> **Extracted records**:
==================================================

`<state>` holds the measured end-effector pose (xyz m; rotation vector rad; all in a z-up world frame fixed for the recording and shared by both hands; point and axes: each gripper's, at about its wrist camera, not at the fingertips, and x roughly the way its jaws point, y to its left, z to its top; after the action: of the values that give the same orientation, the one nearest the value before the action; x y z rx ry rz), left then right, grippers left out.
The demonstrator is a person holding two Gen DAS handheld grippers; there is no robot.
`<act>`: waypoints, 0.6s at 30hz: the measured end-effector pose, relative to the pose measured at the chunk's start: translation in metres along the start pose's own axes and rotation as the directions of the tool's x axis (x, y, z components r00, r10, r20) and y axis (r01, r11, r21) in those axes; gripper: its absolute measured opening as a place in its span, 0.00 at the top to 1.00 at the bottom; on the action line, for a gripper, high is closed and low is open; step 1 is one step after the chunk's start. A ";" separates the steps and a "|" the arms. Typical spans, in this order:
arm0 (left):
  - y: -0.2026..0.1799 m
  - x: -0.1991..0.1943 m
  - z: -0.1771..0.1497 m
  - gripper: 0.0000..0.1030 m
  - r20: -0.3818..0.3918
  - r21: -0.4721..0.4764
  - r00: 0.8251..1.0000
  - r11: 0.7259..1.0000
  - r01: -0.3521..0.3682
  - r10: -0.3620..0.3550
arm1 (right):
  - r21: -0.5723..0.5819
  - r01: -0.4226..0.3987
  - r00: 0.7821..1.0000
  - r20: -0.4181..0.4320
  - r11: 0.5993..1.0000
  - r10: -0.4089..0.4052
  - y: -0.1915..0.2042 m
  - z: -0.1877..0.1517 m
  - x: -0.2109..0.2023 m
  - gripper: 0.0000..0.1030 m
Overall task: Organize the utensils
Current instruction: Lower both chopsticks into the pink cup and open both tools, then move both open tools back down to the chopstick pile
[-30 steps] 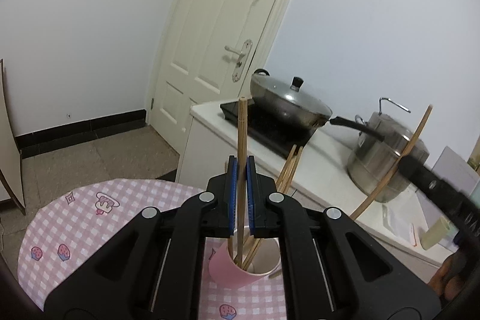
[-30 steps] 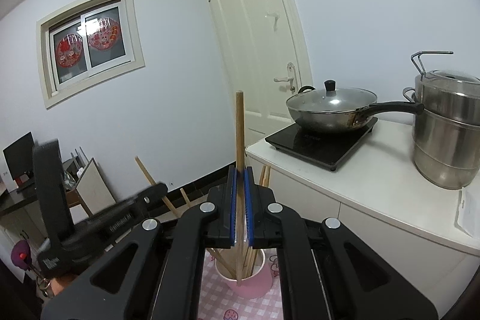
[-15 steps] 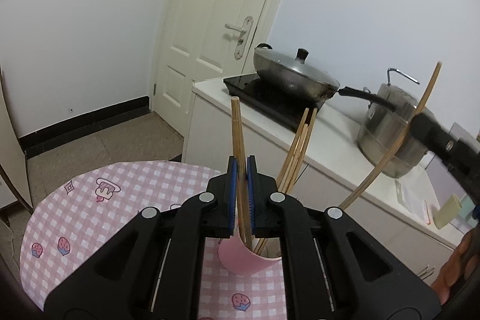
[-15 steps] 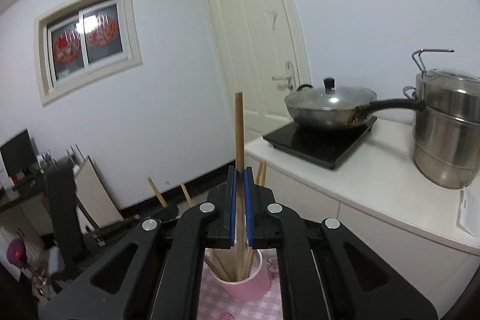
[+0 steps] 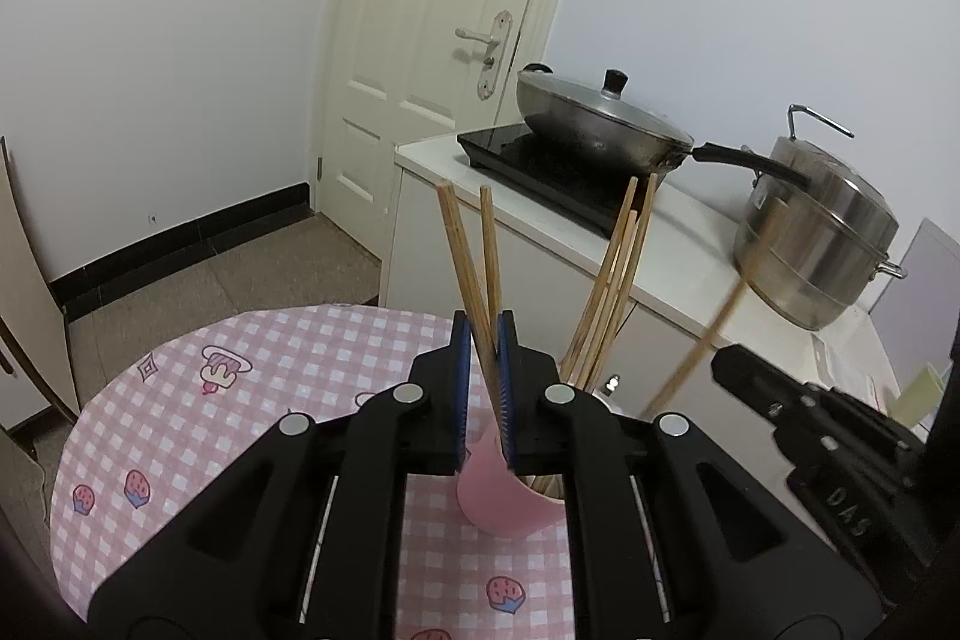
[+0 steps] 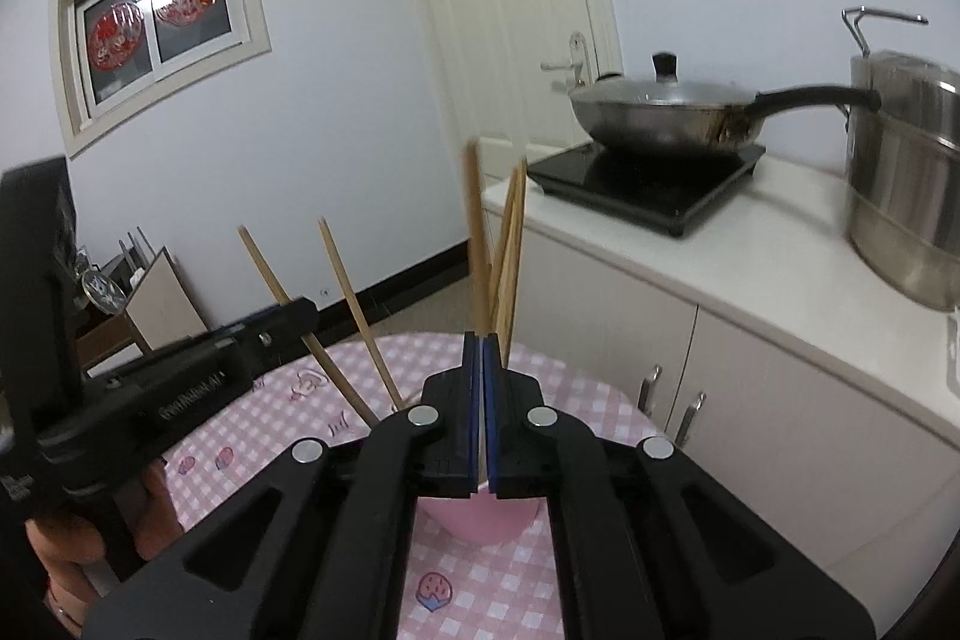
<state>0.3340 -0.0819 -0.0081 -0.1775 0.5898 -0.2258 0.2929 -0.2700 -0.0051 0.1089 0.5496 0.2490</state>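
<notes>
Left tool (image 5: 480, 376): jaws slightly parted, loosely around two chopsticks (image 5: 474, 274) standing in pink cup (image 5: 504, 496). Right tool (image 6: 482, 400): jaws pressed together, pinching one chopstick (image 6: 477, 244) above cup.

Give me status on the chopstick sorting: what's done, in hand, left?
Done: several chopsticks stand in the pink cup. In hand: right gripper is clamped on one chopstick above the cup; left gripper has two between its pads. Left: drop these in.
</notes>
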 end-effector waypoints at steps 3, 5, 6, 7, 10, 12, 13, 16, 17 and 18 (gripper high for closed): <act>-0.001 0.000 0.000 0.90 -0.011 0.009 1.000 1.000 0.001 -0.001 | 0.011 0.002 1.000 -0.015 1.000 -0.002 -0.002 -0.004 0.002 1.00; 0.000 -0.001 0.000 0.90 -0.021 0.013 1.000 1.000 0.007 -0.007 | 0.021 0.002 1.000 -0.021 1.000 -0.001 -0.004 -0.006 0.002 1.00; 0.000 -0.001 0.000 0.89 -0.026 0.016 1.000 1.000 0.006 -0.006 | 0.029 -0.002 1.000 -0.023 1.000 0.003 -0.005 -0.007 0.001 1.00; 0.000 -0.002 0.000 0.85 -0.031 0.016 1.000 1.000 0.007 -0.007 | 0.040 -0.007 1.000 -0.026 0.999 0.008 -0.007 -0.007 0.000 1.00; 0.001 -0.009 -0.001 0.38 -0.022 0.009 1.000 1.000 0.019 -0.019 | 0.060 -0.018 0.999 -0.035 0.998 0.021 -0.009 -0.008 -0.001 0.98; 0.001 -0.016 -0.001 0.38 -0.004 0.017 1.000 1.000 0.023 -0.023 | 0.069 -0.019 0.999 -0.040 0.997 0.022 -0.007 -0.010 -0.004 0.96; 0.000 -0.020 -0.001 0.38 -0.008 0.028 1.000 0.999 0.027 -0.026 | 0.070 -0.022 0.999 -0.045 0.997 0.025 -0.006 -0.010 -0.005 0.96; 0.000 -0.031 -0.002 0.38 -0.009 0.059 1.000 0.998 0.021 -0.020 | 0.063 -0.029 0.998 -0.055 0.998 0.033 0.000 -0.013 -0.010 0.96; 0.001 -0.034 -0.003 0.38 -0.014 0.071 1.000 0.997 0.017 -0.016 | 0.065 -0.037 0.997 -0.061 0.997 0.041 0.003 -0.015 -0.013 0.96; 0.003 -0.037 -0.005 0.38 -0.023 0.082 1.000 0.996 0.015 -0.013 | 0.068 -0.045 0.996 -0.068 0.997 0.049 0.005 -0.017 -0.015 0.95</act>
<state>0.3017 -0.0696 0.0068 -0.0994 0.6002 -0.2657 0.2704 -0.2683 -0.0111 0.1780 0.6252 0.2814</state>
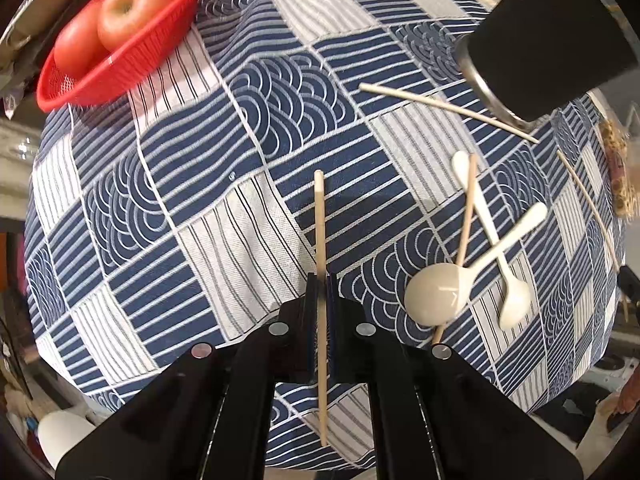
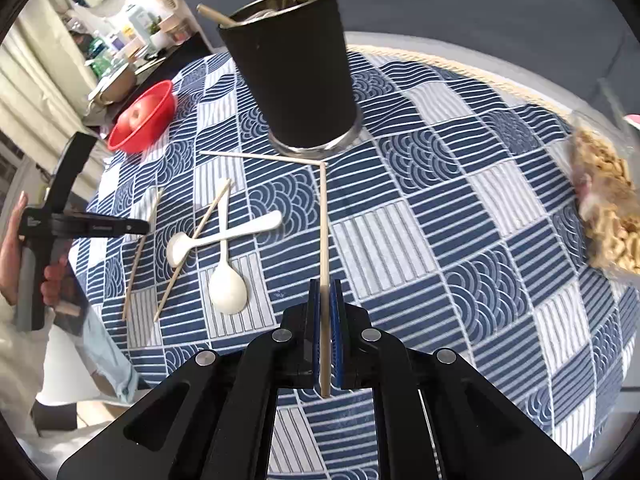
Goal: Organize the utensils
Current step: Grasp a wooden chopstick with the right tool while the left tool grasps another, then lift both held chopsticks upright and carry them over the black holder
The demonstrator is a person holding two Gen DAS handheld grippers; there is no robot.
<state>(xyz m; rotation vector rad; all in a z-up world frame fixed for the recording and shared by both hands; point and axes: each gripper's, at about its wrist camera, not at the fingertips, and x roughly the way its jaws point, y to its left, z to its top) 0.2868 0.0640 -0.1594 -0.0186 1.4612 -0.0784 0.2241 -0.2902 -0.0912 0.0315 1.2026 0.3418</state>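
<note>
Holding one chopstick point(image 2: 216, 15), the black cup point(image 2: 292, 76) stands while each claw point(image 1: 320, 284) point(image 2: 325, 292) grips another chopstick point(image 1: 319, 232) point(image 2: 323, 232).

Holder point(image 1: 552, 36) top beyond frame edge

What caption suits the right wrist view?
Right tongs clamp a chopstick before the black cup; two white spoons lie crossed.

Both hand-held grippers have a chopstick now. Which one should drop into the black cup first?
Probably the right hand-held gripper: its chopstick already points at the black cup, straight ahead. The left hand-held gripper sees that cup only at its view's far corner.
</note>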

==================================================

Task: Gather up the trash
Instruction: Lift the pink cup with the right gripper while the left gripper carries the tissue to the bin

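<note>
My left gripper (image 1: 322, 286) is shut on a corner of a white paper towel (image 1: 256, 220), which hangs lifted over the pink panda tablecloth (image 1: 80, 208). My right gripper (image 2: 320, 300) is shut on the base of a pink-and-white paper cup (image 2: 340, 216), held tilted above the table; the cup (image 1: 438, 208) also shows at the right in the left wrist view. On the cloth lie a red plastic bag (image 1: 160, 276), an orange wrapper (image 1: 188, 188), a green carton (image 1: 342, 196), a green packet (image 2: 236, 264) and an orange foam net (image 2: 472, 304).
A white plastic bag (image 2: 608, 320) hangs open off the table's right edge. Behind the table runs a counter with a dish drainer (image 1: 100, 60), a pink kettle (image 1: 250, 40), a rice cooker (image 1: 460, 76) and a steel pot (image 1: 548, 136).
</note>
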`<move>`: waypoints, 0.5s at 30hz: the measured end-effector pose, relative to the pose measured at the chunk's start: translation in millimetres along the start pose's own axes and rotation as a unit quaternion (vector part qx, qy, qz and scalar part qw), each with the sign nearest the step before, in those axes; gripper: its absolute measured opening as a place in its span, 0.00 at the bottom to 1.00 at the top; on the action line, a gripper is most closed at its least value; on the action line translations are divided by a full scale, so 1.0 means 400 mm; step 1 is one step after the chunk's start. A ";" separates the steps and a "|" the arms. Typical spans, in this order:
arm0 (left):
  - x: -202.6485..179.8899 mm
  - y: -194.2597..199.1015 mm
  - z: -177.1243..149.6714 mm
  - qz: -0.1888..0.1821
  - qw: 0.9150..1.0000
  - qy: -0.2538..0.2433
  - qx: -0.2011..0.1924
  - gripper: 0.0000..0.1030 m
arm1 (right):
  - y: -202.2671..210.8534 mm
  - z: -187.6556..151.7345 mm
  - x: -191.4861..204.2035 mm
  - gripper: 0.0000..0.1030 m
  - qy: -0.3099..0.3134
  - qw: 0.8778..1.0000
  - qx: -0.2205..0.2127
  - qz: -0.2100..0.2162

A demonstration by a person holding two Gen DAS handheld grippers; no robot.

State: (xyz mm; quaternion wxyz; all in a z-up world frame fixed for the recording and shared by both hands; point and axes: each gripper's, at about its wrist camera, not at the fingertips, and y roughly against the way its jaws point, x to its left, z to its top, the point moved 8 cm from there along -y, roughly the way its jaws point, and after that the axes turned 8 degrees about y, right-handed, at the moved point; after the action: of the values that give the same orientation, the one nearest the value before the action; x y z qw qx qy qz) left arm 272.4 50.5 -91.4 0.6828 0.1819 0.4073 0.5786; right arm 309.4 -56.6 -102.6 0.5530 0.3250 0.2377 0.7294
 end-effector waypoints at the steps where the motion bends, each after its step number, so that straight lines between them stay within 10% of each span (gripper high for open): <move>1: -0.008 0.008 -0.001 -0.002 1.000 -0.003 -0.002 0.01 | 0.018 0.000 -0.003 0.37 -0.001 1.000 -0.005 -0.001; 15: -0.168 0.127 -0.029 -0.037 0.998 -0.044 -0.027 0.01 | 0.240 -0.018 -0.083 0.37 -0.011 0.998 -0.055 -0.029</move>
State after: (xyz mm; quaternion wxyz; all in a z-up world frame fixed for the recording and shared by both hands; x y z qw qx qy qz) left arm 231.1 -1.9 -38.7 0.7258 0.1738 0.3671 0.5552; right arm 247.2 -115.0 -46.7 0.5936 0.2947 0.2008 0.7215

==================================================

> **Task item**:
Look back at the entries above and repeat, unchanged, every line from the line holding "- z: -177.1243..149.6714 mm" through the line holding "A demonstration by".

> **Result for this task**:
  - z: -177.1243..149.6714 mm
  - qz: -0.1888..0.1821
  - qw: 0.9150..1.0000
  - qy: -0.2538..0.2433
  - qx: -0.2011..0.1924
  - gripper: 0.0000..0.1030 m
arm1 (right):
  - y: -202.2671..210.8534 mm
  - z: -187.6556..151.7345 mm
  - x: -191.4861..204.2035 mm
  - gripper: 0.0000..0.1030 m
  - qy: -0.3099..0.3134
  - qw: 0.8778..1.0000
  - qx: -0.2205..0.2127
  - qz: -0.2100..0.2162

A demonstration by a person holding two Gen DAS handheld grippers; no robot.

At this stage, the exercise is finished.